Magdalena Fręch jako jedyna Polka powalczy w eliminacjach do Wimbledonu 2018. Aby znaleźć się w głównej drabince londyńskiego turnieju wielkoszlemowego, łodzianka musi wygrać trzy mecze w Roehampton. 20-latka z Łodzi w I rundzie eliminacji trafiła na zdolną Dajanę Jastremską, czyli finalistkę juniorskiego Wimbledonu 2016.

Puchar Hopmana:

Roger Federer i Belinda Bencić powrócą na przełomie grudnia i stycznia do Perth, aby bronić wywalczonego w 2018 roku Pucharu Hopmana. Przyjazd potwierdzili również pokonani przez Szwajcarów w finale Niemcy – Alexander Zverev i Andżelika Kerber. Puchar Hopmana zostanie rozegrany w dniach 29 grudnia 2018 – 5 stycznia 2019 roku. W zawodach, które są określane jako nieoficjalne mistrzostwa świata drużyn mieszanych, weźmie udział osiem par. Na razie potwierdzono tylko skład ekip Szwajcarii i Niemiec. W 2015 roku po tytuł w Perth sięgnęli Agnieszka Radwańska i Jerzy Janowicz.

Siatkówka:

Vital Heynen wybrał 15-osobowy skład reprezentacji Polski, który będzie walczył w turnieju finałowym Ligi Narodów. Impreza rozpocznie się 4 lipca we francuskim Lille. Podany przez Vitala Heynena skład jest wstępny i może jeszcze dokonać w nim zmian, na przykład ze względu na dolegliwości zdrowotne. W piątek kadra rozpocznie treningi w Nowym Dworze Mazowieckim. W składzie zabrakło między innymi Michała Kubiaka, Dawida Konarskiego, Piotra Nowakowskiego, Marcina Janusza, Marcina Komendy czy Kacpra Piechockiego.
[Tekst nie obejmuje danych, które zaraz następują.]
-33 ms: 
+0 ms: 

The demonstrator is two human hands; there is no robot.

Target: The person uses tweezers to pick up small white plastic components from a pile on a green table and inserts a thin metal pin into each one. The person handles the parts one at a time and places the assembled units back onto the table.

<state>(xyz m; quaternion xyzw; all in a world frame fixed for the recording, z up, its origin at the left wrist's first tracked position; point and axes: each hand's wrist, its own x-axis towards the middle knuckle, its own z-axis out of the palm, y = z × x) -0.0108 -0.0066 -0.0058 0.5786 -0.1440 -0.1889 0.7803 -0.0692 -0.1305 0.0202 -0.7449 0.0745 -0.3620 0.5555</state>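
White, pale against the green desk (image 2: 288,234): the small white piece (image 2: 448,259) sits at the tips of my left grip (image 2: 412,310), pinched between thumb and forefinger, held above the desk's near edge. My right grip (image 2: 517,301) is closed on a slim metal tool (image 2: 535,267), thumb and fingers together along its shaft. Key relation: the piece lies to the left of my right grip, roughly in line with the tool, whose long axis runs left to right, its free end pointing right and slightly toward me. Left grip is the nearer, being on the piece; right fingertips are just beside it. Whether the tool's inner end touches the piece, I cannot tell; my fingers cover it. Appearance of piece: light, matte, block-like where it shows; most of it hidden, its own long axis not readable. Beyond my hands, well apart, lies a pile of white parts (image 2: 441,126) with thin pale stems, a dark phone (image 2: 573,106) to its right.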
Skład reprezentacji Polski na Ligę Narodów:

Rozgrywający: Grzegorz Łomacz (PGE Skra Bełchatów), Fabian Drzyzga (Olympiakos Pireus).

Atakujący: Maciej Muzaj (Jastrzębski Węgiel), Bartosz Kurek (Ziraat Bankasi Ankara), Damian Schulz (Trefl Gdańsk).

Środkowi: Mateusz Bieniek (ZAKSA Kędzierzyn-Koźle), Bartłomiej Lemański (Asseco Resovia Rzeszów), Jakub Kochanowski (Indykpol AZS Olsztyn).

Przyjmujący: Mateusz Mika (Trefl Gdańsk), Aleksander Śliwka (Asseco Resovia Rzeszów), Artur Szalpuk (Trefl Gdańsk), Bartosz Bednorz (PGE Skra Bełchatów), Bartosz Kwolek (ONICO Warszawa).

Libero: Paweł Zatorski (ZAKSA Kędzierzyn-Koźle), Michał Żurek (Indykpol AZS Olsztyn).